Part:BBa_K5090009
GFP Device Regulated By lacO and Kink Turn
Description
Green fluorescent protein (GFP) is a protein that originated from the jellyfish Aequorea victoria, capable of emitting photons of light for bioluminescence. (Tsien R, 1998) The protein emits green light (509 nm) upon excitation with ultraviolet (UV) or blue light (at 396 nm or 475 nm) (Remington, 2011).
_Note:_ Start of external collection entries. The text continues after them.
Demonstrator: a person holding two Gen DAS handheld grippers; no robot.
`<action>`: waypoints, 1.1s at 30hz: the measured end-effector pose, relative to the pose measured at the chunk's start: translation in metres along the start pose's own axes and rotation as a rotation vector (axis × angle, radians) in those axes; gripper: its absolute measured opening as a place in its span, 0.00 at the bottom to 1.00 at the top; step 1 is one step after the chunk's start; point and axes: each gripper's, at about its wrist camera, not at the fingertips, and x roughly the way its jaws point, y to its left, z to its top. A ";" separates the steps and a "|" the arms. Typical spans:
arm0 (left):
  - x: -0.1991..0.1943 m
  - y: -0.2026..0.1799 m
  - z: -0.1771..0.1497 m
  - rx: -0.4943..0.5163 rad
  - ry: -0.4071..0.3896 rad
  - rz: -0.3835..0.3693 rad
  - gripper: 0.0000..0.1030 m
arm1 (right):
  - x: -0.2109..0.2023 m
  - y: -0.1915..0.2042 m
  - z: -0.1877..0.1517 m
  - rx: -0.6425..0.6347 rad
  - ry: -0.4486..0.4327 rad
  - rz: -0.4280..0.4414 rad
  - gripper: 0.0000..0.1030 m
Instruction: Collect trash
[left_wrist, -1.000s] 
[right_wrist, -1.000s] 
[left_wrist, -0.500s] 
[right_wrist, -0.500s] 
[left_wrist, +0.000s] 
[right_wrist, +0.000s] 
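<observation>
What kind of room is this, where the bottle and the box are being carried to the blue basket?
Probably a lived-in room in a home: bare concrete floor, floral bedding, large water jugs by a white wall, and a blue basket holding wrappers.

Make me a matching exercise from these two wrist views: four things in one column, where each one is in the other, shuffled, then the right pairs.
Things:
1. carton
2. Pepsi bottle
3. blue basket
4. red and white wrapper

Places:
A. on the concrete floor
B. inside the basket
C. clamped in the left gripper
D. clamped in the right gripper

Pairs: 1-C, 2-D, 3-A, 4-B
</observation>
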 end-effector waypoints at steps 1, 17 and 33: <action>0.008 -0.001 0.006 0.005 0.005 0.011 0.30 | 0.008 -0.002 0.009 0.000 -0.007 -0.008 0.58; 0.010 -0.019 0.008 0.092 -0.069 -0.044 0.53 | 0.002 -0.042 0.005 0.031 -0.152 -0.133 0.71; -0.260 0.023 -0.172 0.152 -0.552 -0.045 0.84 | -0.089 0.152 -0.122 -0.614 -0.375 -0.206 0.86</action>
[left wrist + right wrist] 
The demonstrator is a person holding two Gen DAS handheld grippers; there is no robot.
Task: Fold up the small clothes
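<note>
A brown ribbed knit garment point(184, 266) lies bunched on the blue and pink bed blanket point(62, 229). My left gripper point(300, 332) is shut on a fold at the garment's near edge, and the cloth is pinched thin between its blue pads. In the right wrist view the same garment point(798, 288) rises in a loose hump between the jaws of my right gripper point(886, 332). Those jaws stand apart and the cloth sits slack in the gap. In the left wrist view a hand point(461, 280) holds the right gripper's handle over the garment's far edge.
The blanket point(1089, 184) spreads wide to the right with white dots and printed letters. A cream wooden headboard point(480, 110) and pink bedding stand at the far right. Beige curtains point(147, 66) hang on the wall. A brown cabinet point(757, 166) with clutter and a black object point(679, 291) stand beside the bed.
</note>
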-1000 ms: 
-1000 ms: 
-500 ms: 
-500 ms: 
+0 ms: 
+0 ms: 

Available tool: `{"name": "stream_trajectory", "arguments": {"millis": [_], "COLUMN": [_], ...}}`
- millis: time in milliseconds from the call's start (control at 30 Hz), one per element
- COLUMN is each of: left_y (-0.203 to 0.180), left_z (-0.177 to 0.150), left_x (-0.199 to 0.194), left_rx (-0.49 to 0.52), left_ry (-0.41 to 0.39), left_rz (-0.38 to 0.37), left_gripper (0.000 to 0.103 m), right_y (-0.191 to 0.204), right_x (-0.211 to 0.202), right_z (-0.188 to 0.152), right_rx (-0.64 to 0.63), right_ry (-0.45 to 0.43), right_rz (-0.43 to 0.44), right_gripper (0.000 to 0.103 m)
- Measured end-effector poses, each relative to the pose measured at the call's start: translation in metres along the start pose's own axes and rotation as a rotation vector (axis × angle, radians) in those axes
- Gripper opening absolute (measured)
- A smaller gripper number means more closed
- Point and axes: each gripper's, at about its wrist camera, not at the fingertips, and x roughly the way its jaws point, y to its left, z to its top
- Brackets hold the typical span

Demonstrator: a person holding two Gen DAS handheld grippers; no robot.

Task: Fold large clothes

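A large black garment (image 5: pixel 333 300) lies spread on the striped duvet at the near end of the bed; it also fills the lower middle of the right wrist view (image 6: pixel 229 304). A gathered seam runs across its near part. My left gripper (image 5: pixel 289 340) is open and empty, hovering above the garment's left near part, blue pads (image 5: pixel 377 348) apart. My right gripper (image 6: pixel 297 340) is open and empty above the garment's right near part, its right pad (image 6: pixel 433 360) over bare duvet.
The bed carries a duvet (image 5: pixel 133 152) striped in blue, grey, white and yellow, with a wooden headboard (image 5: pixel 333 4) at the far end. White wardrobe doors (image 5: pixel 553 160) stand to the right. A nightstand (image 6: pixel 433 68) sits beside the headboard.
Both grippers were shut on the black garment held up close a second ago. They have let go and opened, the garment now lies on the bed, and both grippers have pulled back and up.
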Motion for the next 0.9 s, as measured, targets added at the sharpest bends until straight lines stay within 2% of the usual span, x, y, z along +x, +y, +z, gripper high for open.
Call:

This part is a functional composite part including an Anderson promoter (BBa_J23100), two lac operators (BBa_K079017), a kink turn (BBa_K4140015), an Anderson RBS (BBa_J61100), GFP (BBa_K5090003), and a T1 terminator (BBa_B0010).
Usage and Biology
GFP is widely used as a reporter gene for monitoring gene expression in vivo assays as it is non-hazardous and is compatible with a variety of organisms including bacteria and mammalian cell lines. In addition, it does not require the addition of substrates, which can sometimes ramp up cost (Chalfie et al., 1994). Many variants of GFP have been developed, which include sfGFP, EGFP, and cGFP to tailor and fine tune for various purposes (Chalfie et al., 1994). Wild-type GFP is the dimmest version out of them all (Zimmer 2002). We think that it could potentially be useful in assays that need to minimize autofluorescence or interference with other experiments.
We built upon the advancements of Laird et al. (2017) and Wang et al. (2023) by implementing the WT GFP gene with two lac operators (BBa_K079017) and a kt kink for the reporter gene (BBa_K4140015) in a bacterial context, as opposed to their mammalian implementation. In this context, the gene is placed under the control of their dual repressors: enhanced LacI (BBa_K5090001), which was developed by Laird et al., and L7Ae (BBa_K5090002).
Characterization
Wet Lab
In Wet Lab, we were able to confirm that WT GFP was successfully cloned into E. coli. Our sequencing results demonstrate that this cloning occurred without any mutations.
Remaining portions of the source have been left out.